**EXERCISE AIM**
Here is a listing. Write it all out again exactly, but not its pictures.

# # #

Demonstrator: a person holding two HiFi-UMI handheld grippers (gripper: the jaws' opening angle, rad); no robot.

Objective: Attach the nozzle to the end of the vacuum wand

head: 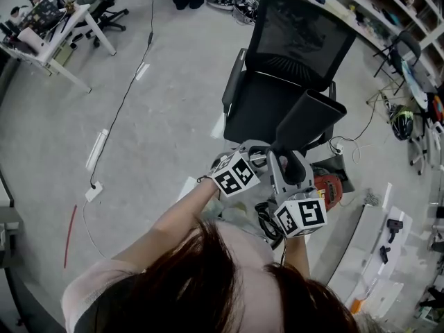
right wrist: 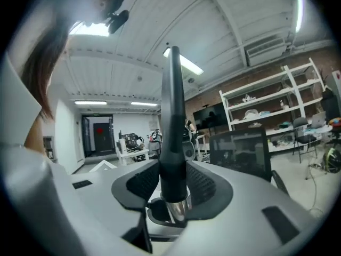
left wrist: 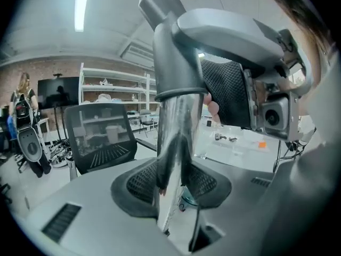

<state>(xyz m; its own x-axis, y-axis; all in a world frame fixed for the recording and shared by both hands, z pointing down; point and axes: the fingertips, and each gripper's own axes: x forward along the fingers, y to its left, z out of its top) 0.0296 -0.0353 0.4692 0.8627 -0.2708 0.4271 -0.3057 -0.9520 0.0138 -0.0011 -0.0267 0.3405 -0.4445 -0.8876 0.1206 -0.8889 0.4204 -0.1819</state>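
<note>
Left gripper [left wrist: 173, 181]: its fingers [left wrist: 139, 184] are clamped narrow on the wand [left wrist: 178, 137], a shiny chrome tube. Right gripper [right wrist: 173, 190]: clamped on the nozzle [right wrist: 173, 132] just above its collar. A bit of chrome shows right under the collar, so the nozzle is already over the wand end. I can't tell if it's fully seated.

Both pieces are held in the air in front of me, over the floor and just near of the chair [head: 277, 82]. The nozzle mouth points far, toward the seat.

Handling, my guess:
- The wand is a stiff metal tube, smooth and slippery, so it could twist or slide in the mesh pads. It's best gripped near the joint, square across the tube.
- The nozzle is dark grey plastic, light and rigid, with a matte, grippier surface. It has a round collar, a slim neck, and a mouth that flares flat and slanted.
- The round collar is the place to hold it, not the thin flare, which would flex or crack.
- It's probably a friction fit, so I'd push straight along the axis with a small twist. Any tilt will jam it.
</note>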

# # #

**EXERCISE OUTPUT**
Demonstrator: a person holding two HiFi-UMI handheld grippers (gripper: the jaws' opening angle, rad); no robot.

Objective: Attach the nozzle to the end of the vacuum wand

head: 
right wrist: 
left wrist: 

<state>(xyz m; its own x-axis, y-axis; all in a world frame fixed for the recording and shared by both hands, z pointing down; point and axes: the fingertips, and each gripper's own axes: x forward along the fingers, y to its left, z out of its top) 0.0296 -0.0353 0.4692 0.8627 -0.2708 0.4271 -0.3057 -0.9520 0.0138 -0.0011 -0.0267 0.3405 -0.4445 -0.8876 0.1206 -0.8889 0.4204 -0.1819</state>
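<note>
Left gripper [left wrist: 173, 181]: its fingers [left wrist: 139, 184] are clamped narrow on the wand [left wrist: 178, 137], a shiny chrome tube. Right gripper [right wrist: 173, 190]: clamped on the nozzle [right wrist: 173, 132] just above its collar. A bit of chrome shows right under the collar, so the nozzle is already over the wand end. I can't tell if it's fully seated.

Both pieces are held in the air in front of me, over the floor and just near of the chair [head: 277, 82]. The nozzle mouth points far, toward the seat.

Handling, my guess:
- The wand is a stiff metal tube, smooth and slippery, so it could twist or slide in the mesh pads. It's best gripped near the joint, square across the tube.
- The nozzle is dark grey plastic, light and rigid, with a matte, grippier surface. It has a round collar, a slim neck, and a mouth that flares flat and slanted.
- The round collar is the place to hold it, not the thin flare, which would flex or crack.
- It's probably a friction fit, so I'd push straight along the axis with a small twist. Any tilt will jam it.
</note>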

Nothing further is required by the exercise.